De ober kwam hun bestelling opnemen. Jenny koos voor de pompoenravioli gevolgd door de kip met citroen omdat die volgens Luke ook heerlijk was.

Cass hield haar gezicht in de plooi. ‘Voor mij hetzelfde. Wat goed genoeg is voor Luke, is goed genoeg voor mij. Au! Dat was mijn enkel...’

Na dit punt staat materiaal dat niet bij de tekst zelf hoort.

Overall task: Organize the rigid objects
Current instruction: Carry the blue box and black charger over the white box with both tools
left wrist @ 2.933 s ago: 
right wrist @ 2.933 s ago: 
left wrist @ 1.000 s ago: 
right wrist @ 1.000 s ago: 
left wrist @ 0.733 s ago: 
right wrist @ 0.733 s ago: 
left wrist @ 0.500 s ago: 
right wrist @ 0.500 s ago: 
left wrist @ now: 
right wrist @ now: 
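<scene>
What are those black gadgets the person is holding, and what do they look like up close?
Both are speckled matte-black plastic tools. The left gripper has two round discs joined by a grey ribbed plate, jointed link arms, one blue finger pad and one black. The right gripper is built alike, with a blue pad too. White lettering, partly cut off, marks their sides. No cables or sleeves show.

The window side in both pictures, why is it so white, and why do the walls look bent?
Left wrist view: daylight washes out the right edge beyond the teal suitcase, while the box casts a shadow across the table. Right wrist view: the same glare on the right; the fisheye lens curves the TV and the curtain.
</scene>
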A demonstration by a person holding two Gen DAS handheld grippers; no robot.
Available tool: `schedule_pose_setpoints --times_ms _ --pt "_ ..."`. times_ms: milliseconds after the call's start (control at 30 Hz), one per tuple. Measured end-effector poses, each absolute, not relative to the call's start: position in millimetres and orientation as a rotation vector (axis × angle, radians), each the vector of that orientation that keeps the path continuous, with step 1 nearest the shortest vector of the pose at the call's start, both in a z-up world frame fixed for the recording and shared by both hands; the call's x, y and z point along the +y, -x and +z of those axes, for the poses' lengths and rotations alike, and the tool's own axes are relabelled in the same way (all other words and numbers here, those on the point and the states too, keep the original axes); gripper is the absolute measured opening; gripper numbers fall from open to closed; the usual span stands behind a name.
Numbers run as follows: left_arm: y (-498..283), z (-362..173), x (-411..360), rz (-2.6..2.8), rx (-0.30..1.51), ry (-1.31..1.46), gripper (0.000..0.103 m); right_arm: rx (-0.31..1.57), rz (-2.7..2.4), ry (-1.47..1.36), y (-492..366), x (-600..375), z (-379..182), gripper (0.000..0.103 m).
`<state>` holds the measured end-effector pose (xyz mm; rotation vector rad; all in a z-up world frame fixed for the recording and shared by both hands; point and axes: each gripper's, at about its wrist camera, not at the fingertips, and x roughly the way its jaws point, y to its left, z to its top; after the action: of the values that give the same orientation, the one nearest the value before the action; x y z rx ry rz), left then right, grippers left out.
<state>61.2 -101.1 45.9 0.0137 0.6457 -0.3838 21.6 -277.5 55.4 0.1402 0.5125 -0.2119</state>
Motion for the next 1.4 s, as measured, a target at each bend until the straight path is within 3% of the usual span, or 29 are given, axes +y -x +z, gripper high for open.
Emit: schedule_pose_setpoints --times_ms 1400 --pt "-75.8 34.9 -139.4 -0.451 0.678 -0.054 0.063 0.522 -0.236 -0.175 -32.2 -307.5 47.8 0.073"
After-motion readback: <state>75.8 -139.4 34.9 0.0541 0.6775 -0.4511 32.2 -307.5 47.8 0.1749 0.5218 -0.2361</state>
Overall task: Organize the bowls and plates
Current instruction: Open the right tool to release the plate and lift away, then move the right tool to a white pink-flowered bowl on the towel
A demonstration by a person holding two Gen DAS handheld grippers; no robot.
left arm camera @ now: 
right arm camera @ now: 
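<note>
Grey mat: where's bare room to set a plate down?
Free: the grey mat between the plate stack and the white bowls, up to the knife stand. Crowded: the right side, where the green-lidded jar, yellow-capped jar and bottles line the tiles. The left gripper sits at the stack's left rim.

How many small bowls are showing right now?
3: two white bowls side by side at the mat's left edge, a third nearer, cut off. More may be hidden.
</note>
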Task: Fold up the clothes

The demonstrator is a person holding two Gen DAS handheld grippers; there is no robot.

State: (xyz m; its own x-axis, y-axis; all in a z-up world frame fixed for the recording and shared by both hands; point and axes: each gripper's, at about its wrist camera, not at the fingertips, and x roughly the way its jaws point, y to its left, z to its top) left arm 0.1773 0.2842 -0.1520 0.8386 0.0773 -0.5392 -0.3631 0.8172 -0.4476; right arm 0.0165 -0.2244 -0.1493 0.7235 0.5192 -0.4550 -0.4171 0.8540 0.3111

‘Dus Cleo houdt het binnen de familie, met Pandora’s grote broer,’ peinsde Jenny hardop, nadat de ober hun een fles Barolo had gebracht. Ze stootte Cass even aan. ‘Hoe is hij?’

‘Groot. Aardig.’ Cass had hem maar twee keer kort ontmoet, maar voor zover ze kon beoordelen, paste hij perfect bij Cleo. ‘Hij houdt haar op de rails. Je weet hoe impulsief Cleo kan zijn. Ze heeft het nu al over trouwjurken en over waar ze de receptie houden. Maar Joel neemt het allemaal met een korreltje zout. Hij krijgt natuurlijk veel media-aandacht, maar hij weet de journalisten heel goed van zich af te houden.’

‘Goed zo!’ Jenny boog zich naar voren en ging wat zachter praten. ‘Over media-aandacht gesproken, hoe gaat het met Jack en Het Sletje?’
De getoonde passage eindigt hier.